Bremerhaven. (usp) Debatte und Abstimmung über die Position des EU-Parlaments zu Neuen Genomischen Techniken (NGT) konnten Interessenten via Livestream in dieser Woche verfolgen. Herausgearbeitet wurde sehr schön der Unterschied zwischen Transgenese und Mutagenese, was in der bundesdeutschen Diskussion leider schnell untergeht. Die «alte Gentechnik» hantiert mit Transgenese – artfremde Gene werden transferiert respektive eingeschleust. Die «neue Gentechnik» beschränkt sich auf die Mutagenese – artgleiche Gene können durch die Genschere Crispr-Cas schneller mutieren. Die beschleunigte Mutation soll sich nach Angaben der Befürworter durch nichts von dem unterscheiden, was nicht auch in der Natur passieren kann. Nur dass Mutationen schneller und gezielter stattfinden und Reaktionen schneller auf den Klimawandel mit seinen Folgen erfolgen könnten. Für die Entdeckung der Genschere Crispr-Cas, die zweifellos über einen hohen Nutzwert verfügt, erhielten die Forscherinnen Emmanuelle Charpentier und Jennifer A. Doudna den Chemie-Nobelpreis 2020. Die Genschere Crispr-Cas ist eine europäische Forschungsarbeit und wird schon überall auf der Welt eingesetzt – nur nicht in Europa.

Stichwort Welthandel: Will Europa bei einem strikten Nein bleiben, müsste es künftig geschlossene Rohstoffkreisläufe schaffen, denn im Import/Export sind Erzeugnisse, die mit Hilfe der Genschere Crispr-Cas optimiert wurden, durch nichts zu unterscheiden.

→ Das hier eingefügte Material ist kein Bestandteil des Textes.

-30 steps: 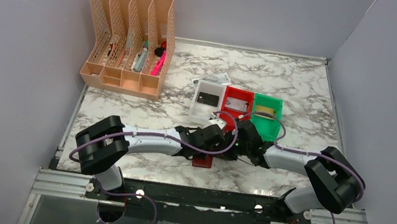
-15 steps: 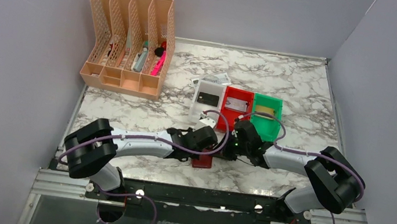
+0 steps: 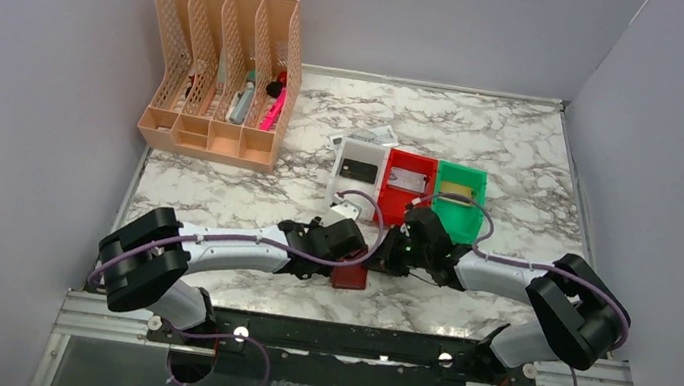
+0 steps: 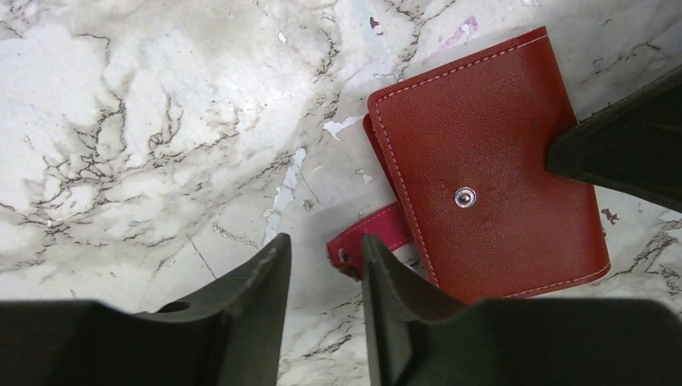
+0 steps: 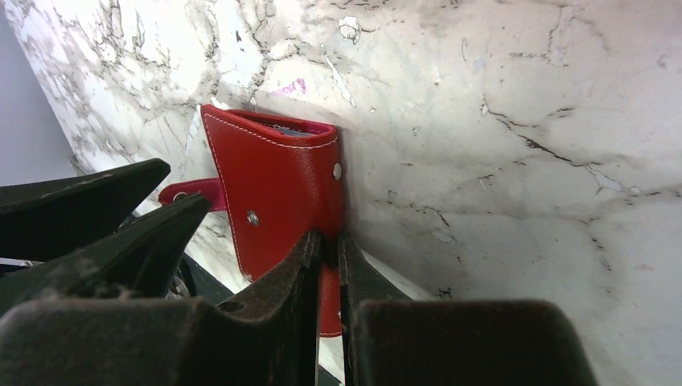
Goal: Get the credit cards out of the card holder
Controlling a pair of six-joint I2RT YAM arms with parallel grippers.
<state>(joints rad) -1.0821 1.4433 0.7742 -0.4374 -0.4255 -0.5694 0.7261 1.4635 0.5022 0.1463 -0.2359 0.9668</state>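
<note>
My right gripper [image 5: 326,245] pinches one edge of the closed red card holder [image 4: 490,169] on the table [image 4: 121,121], its strap [image 4: 371,235] pointing toward my left gripper [image 4: 322,261], parted and apparently empty, just beside it.

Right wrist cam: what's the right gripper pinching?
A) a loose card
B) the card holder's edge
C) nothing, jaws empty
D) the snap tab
B: in the right wrist view the right gripper has both fingers closed on an edge of the red card holder, while the snap tab sticks out to the side, not between them.
</note>
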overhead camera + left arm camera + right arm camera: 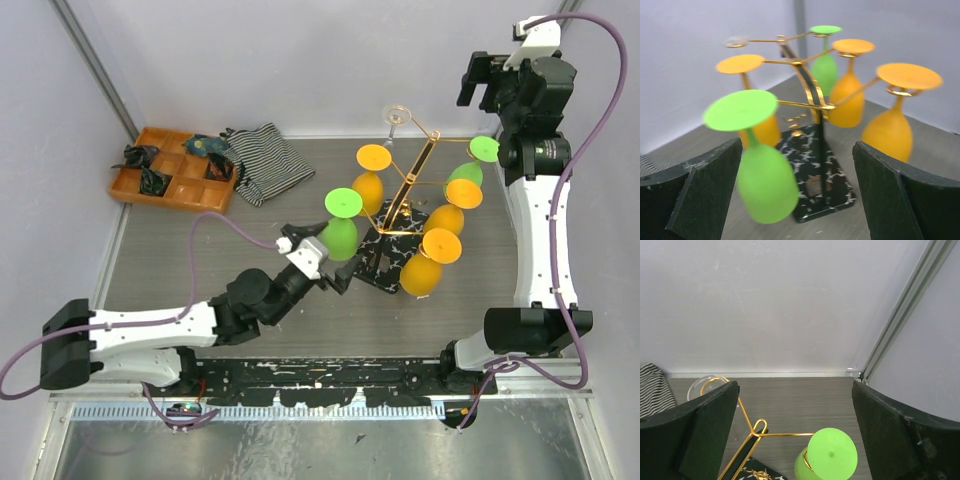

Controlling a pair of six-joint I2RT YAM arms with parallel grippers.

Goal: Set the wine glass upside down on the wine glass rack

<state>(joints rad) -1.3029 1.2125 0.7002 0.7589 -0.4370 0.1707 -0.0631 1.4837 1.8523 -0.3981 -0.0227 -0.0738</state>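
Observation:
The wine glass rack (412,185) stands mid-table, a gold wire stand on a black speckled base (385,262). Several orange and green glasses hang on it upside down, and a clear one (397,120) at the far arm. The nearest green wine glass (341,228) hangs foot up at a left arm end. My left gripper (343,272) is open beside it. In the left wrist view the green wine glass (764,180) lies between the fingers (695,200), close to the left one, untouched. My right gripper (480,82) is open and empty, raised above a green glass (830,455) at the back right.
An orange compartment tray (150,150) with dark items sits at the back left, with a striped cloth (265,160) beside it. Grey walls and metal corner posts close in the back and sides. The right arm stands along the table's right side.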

Es wurden/werden schließlich keine artfremden Gene transferiert, sondern nur die natürliche Mutation beschleunigt.

Stichwort Alternative Landwirtschaft: Die Welt ist sich einig darüber, dass sie in der Erzeugung von Lebensmitteln dringend einen Systemwechsel braucht. Einerseits ist dieser Systemwechsel sehr anspruchsvoll, rettet aber die Welt. Andererseits sind die Beharrungskräfte sehr stark, die am bestehenden System festhalten wollen. Dieses System laugt die Böden zunehmend aus und zerstört sukzessive unsere Lebensgrundlage. Die sehr starken Beharrungskräfte sehen in den Vorteilen der Genschere Crispr-Cas nur das Werkzeug, um so weiterzumachen wie gehabt – und nicht über eine alternative Landwirtschaft nachdenken zu müssen … besser für die Menschheit, besser für den Planeten.

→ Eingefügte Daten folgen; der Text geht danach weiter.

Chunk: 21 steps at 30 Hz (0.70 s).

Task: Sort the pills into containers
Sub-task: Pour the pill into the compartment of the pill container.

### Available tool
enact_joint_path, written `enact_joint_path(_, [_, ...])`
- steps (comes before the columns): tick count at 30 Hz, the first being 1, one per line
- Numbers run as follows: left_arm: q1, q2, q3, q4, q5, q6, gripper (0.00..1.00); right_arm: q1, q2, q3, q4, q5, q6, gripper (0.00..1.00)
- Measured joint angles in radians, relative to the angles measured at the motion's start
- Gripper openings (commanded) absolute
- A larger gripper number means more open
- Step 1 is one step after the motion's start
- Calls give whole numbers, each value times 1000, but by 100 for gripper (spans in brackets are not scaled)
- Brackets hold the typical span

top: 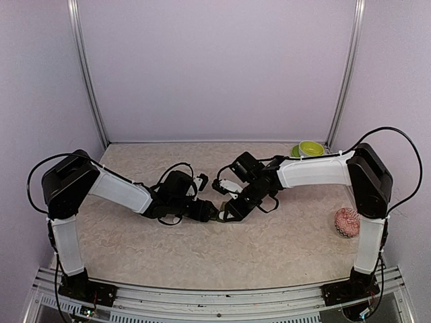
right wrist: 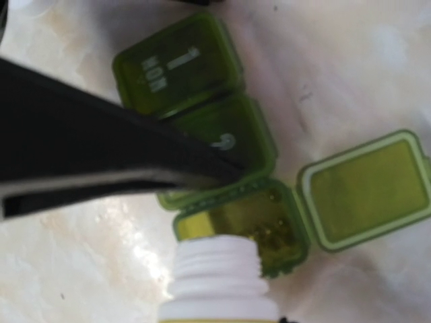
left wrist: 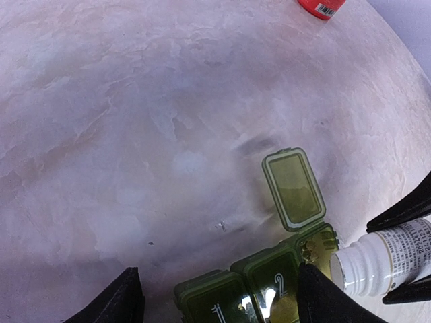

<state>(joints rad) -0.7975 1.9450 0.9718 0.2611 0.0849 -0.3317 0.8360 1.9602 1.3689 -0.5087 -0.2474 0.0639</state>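
Bottle (right wrist: pixel 215 279), clamped in right gripper (left wrist: pixel 377 261), tilts over the containers (right wrist: pixel 202 101), likely to pour. Left gripper (left wrist: pixel 219 282), spread open, seems to brace them.

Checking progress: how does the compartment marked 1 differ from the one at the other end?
The lid of compartment 1 is shut; the end compartment has its lid flipped open. The small bottle points at the end compartment, not compartment 1. Both are green, in one strip.

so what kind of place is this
Probably a robot test booth: plain lilac walls, aluminium frame posts, left arm and right arm bolted at a marbled tabletop's near edge.
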Motion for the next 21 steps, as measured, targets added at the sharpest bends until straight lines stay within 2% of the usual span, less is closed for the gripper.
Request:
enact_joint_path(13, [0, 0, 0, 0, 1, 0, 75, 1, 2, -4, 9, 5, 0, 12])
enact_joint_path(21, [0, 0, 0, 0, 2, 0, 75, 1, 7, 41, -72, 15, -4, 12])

Fazit: Der hohe Nutzwert der Genschere Crispr-Cas – die Mutagenese durch Neue Genomische Techniken (NGT) – ist mit Blick auf Europa mit Bedacht einzusetzen. Sie kann nicht der rettende Strohhalm für eine konventionelle Agrarindustrie sein, die nur gelernt hat Ressourcen auszubeuten – in der die Großen immer größer werden, während die Kleinen hinten herunterfallen. Das kann sich noch ändern, doch aktuell sollte die Genschere vor allem ein Lenkungsinstrument sein, auf das die Nationalstaaten – mindestens – den gleichen Einfluss haben wie die EU-Institutionen.

«Insgesamt gilt: Wer gentechnikfrei wirtschaften will, muss dies auch in Zukunft tun können. Wir brauchen echte Wahlfreiheit über die gesamte Lebensmittelkette. Dafür benötigen wir Regeln für die Koexistenz, damit ein funktionierender, milliardenschwerer Markt nicht sehenden Auges zerstört wird. Viele Landwirte verdienen gutes Geld mit Produkten ohne Gentechnik – das muss auch künftig möglich sein. Und auch zahlreiche Unternehmen des Lebensmittelhandels haben sich sehr klar für Transparenz im Sinne der Verbraucher ausgesprochen. Die Bürgerinnen und Bürger wollen wissen, welche Produkte sie kaufen. Ich möchte, dass sie selbstbestimmt entscheiden können.

«Fragen der Gentechnik betreffen und berühren zahlreiche Menschen. Ich habe mich frühzeitig für einen guten Kompromiss eingesetzt und fordere dies auch weiterhin. Es ist wichtig, dass wir uns jetzt in Ruhe mit diesen komplexen Fragen auseinandersetzen. Gründlichkeit geht hier vor Schnelligkeit» (Foto: BMEL – Julian Rettig – Photothek).